This article has been updated to include 2022 data.
In 1963, pay discrimination was deemed illegal in the United States. But over a half century later, a persistent pay gap exists between men and women, negatively affecting women throughout their lives.
According to the American Association of University Women, the history of gender and racial wage gaps is linked to the history of labor in America. This gap has created lasting disparities in health, education and opportunity for women - predominately for Black, Latinx and Native women. Ongoing pay inequality means women - especially women of color - have less money and fewer resources and therefore face more inequalities.
The pay gap exists in nearly every occupational field. While women can work anywhere, the undervaluing of their labor still continues. Even as laws are enacted to protect occupations dominated by women, the laws often fail to protect women of color.

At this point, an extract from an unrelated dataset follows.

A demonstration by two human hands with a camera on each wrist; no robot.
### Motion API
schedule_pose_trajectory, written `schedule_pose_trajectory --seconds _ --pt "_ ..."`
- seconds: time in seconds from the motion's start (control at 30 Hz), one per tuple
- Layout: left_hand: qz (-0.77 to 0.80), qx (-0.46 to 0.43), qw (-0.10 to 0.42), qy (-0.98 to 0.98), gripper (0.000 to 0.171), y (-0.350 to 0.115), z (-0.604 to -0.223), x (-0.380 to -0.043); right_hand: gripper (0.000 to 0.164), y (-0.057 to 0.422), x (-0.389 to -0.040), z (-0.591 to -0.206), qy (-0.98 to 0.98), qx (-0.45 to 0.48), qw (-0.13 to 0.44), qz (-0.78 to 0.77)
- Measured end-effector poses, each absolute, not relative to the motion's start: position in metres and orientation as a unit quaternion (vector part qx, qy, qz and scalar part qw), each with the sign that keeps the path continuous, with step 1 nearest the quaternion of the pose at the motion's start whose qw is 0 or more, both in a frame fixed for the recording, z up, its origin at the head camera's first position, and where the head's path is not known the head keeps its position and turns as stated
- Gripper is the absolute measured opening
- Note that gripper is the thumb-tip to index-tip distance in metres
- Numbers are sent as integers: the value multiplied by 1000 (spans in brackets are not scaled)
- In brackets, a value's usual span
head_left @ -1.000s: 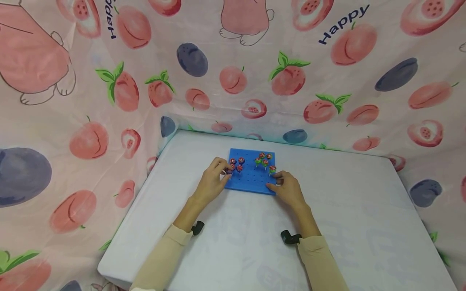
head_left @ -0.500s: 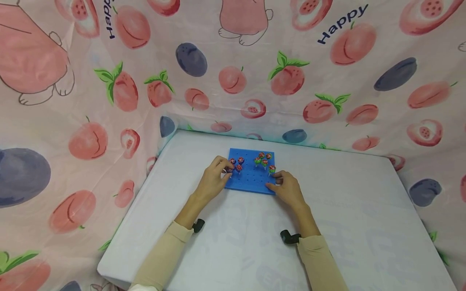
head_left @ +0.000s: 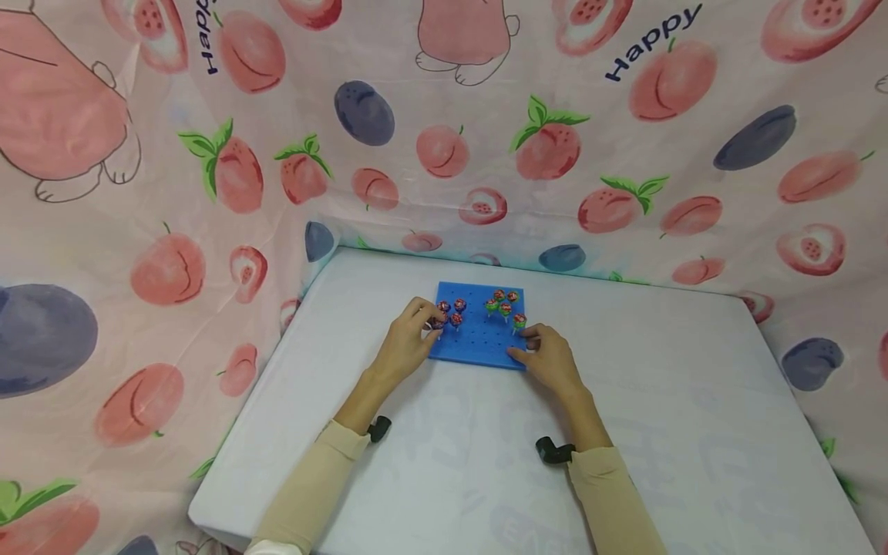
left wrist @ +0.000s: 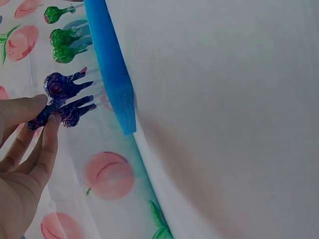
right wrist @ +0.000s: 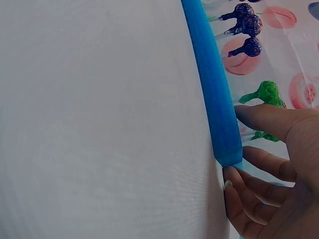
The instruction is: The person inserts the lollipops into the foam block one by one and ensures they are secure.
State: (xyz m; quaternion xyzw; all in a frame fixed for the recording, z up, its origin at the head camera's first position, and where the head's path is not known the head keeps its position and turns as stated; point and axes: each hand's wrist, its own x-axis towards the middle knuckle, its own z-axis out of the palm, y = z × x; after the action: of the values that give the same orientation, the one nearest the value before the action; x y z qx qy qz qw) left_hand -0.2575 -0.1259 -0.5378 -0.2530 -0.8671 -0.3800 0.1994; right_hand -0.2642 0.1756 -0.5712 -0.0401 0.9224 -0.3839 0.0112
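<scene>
Lollipops stand upright on their sticks in a blue foam board (head_left: pixel 479 354) with rows of holes. Purple-wrapped lollipops (head_left: pixel 460 306) are grouped at its left, green-wrapped lollipops (head_left: pixel 505 310) at its right. My left hand (head_left: pixel 405 338) pinches the head of a purple lollipop (left wrist: pixel 36 120) at the board's left side, between thumb and fingers; its stick is mostly hidden. My right hand (head_left: pixel 549 358) holds the board's near right corner. In the right wrist view, that thumb (right wrist: pixel 256 115) lies against the board and the other fingers reach round the corner, close to a green lollipop (right wrist: pixel 268 93).
The board lies on a white-covered table (head_left: pixel 444 447), towards its back edge. A fruit-printed curtain (head_left: pixel 444 108) hangs behind and along the left. Each wrist carries a dark camera mount (head_left: pixel 553 452).
Both hands stay nearly where they were. The left hand's fingers have shifted very slightly at the purple lollipop, and the board keeps its place.
</scene>
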Motion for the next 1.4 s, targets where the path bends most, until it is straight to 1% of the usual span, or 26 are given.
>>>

This year, Black Women's Equal Pay Day falls on Sept. 21 - over a month later than in 2021, when it was Aug. 3. The later date is to reflect the effect the pandemic has had on Black women. According to data from March 2022, COVID widened the pay gap and showed that women of color were disproportionately impacted by caregiving burdens and pushed into part-time work or out of the workforce entirely.
Historically, Equal Pay Day dates were calculated using data collected from full-time, year-round employees. Due to the report's findings, the Equal Pay Day coalition decided to use a more inclusive method to pick the date that would be more representative of the gender pay gap.
"If I had to define the gender wage gap, I would define it as the financial manifestation of sexism in our country," podcast host Mandi Woodruff-Santos told In The Know. "Literally, when you're a woman, you will earn less than a man just because you were born a woman. Totally out of your control and completely unfair."
Woodruff-Santos co-hosts a podcast called Brown Ambition alongside Tiffany Aliche. The podcast, which started out as a blog, offers financial and professional advice to its listeners.
"When you look at the gender wage gap and you actually drill into it, you see that who's most impacted are Black and Hispanic women, hands down," Woodruff-Santos said. "You talk about a woman sitting across from an employer and being looked down upon or seen as not worthy of the same salary as a white man, try being a Black or brown woman sitting in that same seat."
Of course, it's not up to women of color to fix the wage gap. But Woodruff-Santos has some advice for those who want to overcome the disadvantage.
"My biggest tip for getting more money from your job is asking for it," she said. "If you're panicking, and your palms are sweaty, and you're stressed out, then you're doing it right. If you're going in there cool as a cucumber, chances are you're not asking for enough money."
Woodruff-Santos recommends researching salaries to see what other people are making in your industry in your city and state.
"It's really important to start negotiating from your very first job," she added. "That first salary is going to be the foundation of the rest of your career compensation. And if you start off at a disadvantage being underpaid, every raise you get on top of that is going to be less than you might have [gotten] if you had just taken that little leap of faith and negotiated in the first place."
Don't just stop at salary either. There are plenty of benefits to take advantage of as well.
"I'm talking about flexible work-from-home policies; I'm talking about student loan forgiveness or a student loan cancellation. Do they have things like tuition reimbursement? Will they invest in your skills?" Woodruff-Santos said. "A lot of employers are willing to offer flexible childcare arrangements for their employees. This may not be cash in your pocket to pay for child care, but it could mean they're willing to let you leave early so that you can pick up your kid from day care."
Woodruff-Santos increased her net worth tenfold in under five years by quitting her job and going to work somewhere else.
"Believe me, quitting is the wonderful way to build wealth that nobody talks about," she said. "There is a lot of power there."
Ultimately, what women can do to help reduce the wage gap is not accept less than what they're worth. In interviews, ask about diversity and inclusion, and inquire about how many female managers there are. Try to get a feel for what the upper echelon of the company looks like.
"We need more women as managers, more people of color as senior directors, more women and people of color in all of these high-level roles," Woodruff-Santos said. "That is where the power lies."
Before you go into that interview, though, you need to be willing to have a tough conversation internally. Negotiating for more, even when your interviewer may think less of you because of your gender or race, is an uncomfortable truth that you do not have to accept.
"Until [you're] willing to have those tough conversations internally, I really don't think the wage gap is going to be going anywhere," Woodruff-Santos said.